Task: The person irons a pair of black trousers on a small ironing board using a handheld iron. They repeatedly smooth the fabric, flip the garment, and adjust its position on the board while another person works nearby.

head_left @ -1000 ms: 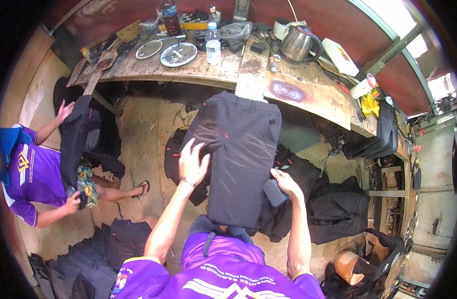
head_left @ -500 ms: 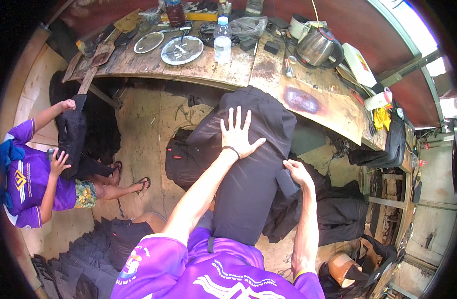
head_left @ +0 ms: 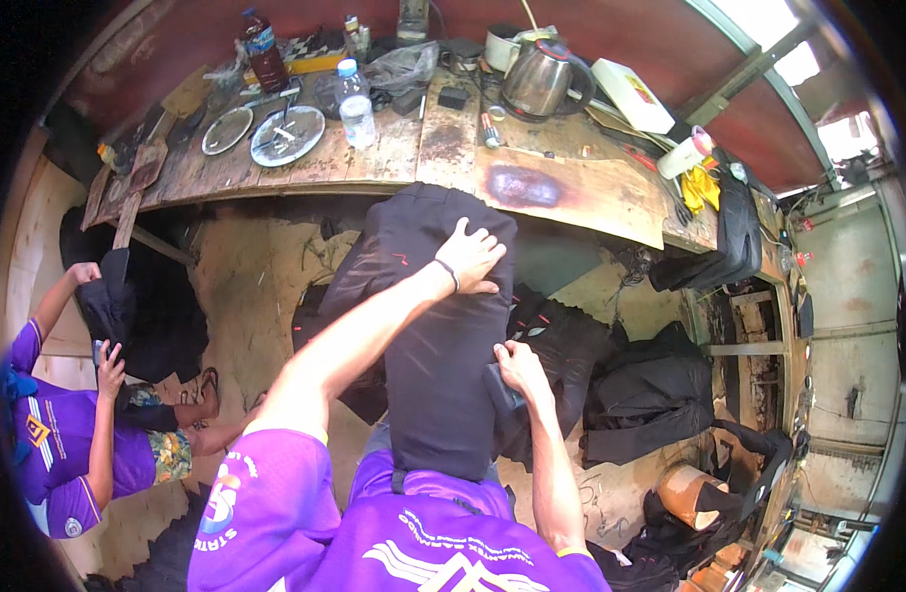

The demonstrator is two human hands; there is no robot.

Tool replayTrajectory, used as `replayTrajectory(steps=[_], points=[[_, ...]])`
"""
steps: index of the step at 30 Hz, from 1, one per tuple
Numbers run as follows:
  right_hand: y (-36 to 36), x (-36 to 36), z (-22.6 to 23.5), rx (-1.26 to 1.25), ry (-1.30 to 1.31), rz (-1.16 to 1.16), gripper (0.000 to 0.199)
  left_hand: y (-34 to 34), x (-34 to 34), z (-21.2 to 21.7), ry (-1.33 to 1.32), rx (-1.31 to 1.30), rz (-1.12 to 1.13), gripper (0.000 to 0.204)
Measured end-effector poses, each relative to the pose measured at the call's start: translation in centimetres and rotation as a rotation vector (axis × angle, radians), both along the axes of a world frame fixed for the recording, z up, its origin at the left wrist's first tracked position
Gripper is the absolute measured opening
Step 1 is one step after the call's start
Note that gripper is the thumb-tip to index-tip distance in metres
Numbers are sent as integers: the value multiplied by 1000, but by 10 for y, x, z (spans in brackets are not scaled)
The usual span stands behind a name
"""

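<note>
A pair of black trousers (head_left: 438,345) stretches from my lap up to the table edge, with pale streaks across the cloth and a small red mark near the top. My left hand (head_left: 473,257) lies on the upper part of it, fingers apart and slightly bent, holding nothing. At the right edge of the cloth, my right hand (head_left: 522,370) grips a dark grey block (head_left: 502,392). The block is beside the trouser leg; whether it touches the cloth I cannot tell.
A wooden table (head_left: 374,176) runs ahead, bearing a water bottle (head_left: 354,104), a plate (head_left: 287,136) and an electric kettle (head_left: 540,84). Dark garments (head_left: 645,395) lie to the right, near a tan stool (head_left: 690,493). At left a co-worker (head_left: 78,434) handles a black garment (head_left: 108,296).
The view has swung, so the table appears further left. My left hand has shifted toward the cloth's right side, its fingers now bent. My right hand still holds the block at the edge.
</note>
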State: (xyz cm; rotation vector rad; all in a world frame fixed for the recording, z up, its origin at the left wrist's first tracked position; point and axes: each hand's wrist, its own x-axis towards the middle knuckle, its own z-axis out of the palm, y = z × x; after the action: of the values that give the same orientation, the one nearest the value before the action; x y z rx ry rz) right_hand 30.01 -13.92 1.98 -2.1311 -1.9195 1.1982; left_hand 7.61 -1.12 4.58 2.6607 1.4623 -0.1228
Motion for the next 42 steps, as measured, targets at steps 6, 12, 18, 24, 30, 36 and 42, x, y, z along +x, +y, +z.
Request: replayTrajectory(steps=[6,12,18,24,30,36,42], points=[[-14,-3,9,-41,77,-112,47,25,21,70,495,-560,84,84],[1,7,8,-110,109,-80,47,33,38,38,501,-43,52,52],[71,8,14,-208,73,154,71,1,-23,-33,-215,331,186,61],[109,14,-5,-431,171,112,70,13,-44,-52,-215,130,381,81],[128,-13,34,-233,156,31,51,59,-58,-59,-336,194,393,92],[29,-91,83,1034,112,361,59,60,-62,-55,-449,434,283,85],[-38,-85,12,693,80,676,85,84,-71,-42,-477,204,259,95]])
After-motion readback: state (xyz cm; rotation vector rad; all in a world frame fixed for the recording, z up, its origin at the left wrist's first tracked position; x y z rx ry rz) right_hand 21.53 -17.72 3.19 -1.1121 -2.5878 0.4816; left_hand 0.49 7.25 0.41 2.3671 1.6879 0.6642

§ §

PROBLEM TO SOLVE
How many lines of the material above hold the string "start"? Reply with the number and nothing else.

YOUR SOLUTION
2